--- WHAT TO PRODUCE ---
Give back an exact copy of the lines from the start of the material through the line bearing "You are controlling". Include both ends and nothing else.

--- DATA FOR ANALYSIS ---
┄┄┄┄┄┄┄┄┄┄┄┄┄┄┄┄┄┄┄┄

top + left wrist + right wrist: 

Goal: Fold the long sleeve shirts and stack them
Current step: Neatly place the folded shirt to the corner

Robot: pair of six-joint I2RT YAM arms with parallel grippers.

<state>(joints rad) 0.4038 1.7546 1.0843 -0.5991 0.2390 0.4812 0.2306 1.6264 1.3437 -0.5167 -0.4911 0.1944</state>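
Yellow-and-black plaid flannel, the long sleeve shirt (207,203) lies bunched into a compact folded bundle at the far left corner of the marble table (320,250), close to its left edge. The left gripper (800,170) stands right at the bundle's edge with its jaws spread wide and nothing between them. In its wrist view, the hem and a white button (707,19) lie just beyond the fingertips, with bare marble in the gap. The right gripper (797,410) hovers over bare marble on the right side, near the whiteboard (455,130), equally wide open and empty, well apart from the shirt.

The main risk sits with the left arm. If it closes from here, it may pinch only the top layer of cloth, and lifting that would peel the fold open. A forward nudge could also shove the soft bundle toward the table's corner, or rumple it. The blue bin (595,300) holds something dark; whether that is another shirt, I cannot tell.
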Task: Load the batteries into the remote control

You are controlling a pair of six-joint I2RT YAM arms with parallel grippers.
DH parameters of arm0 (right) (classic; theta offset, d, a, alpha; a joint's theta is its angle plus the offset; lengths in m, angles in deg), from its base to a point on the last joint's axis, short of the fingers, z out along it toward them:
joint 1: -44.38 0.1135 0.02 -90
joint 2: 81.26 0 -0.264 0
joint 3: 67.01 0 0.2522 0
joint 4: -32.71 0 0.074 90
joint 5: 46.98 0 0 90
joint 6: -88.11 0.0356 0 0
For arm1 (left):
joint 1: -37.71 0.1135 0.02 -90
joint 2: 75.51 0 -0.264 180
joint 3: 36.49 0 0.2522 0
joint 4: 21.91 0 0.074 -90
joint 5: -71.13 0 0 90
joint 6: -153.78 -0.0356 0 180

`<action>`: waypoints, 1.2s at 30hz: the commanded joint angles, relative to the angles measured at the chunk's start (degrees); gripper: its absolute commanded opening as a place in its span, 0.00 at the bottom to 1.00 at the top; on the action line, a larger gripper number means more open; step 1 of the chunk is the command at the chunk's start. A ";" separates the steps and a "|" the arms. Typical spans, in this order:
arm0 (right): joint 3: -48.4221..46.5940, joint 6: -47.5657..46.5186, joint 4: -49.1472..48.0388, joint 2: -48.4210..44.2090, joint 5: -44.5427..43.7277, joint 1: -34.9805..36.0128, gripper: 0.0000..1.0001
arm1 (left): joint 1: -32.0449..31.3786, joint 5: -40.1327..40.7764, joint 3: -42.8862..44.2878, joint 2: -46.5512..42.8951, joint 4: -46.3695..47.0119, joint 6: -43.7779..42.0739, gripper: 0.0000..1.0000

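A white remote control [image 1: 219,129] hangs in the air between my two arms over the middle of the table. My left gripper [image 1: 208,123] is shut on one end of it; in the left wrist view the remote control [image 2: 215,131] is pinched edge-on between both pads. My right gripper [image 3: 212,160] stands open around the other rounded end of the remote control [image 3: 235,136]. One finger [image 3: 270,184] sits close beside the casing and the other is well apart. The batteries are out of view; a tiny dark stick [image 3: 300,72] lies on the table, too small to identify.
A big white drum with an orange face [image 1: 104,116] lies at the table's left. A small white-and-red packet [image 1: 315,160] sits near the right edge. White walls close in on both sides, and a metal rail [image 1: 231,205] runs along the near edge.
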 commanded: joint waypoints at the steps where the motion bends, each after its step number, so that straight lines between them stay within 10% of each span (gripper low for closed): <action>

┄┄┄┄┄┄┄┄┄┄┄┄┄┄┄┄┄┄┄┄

--- TASK RESULT ---
top + left wrist + right wrist: 

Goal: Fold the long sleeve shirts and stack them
Current step: Neatly place the folded shirt to the corner

Robot: pair of six-joint I2RT YAM arms with parallel grippers.

<state>(joints rad) 0.4038 1.7546 1.0843 -0.5991 0.2390 0.4812 0.2306 1.6264 1.3437 -0.5167 -0.4911 0.1944</state>
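Yellow-and-black plaid flannel, the long sleeve shirt (207,203) lies bunched into a compact folded bundle at the far left corner of the marble table (320,250), close to its left edge. The left gripper (800,170) stands right at the bundle's edge with its jaws spread wide and nothing between them. In its wrist view, the hem and a white button (707,19) lie just beyond the fingertips, with bare marble in the gap. The right gripper (797,410) hovers over bare marble on the right side, near the whiteboard (455,130), equally wide open and empty, well apart from the shirt.

The main risk sits with the left arm. If it closes from here, it may pinch only the top layer of cloth, and lifting that would peel the fold open. A forward nudge could also shove the soft bundle toward the table's corner, or rumple it. The blue bin (595,300) holds something dark; whether that is another shirt, I cannot tell.
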Task: Load the batteries into the remote control

You are controlling a pair of six-joint I2RT YAM arms with parallel grippers.

That completes the output.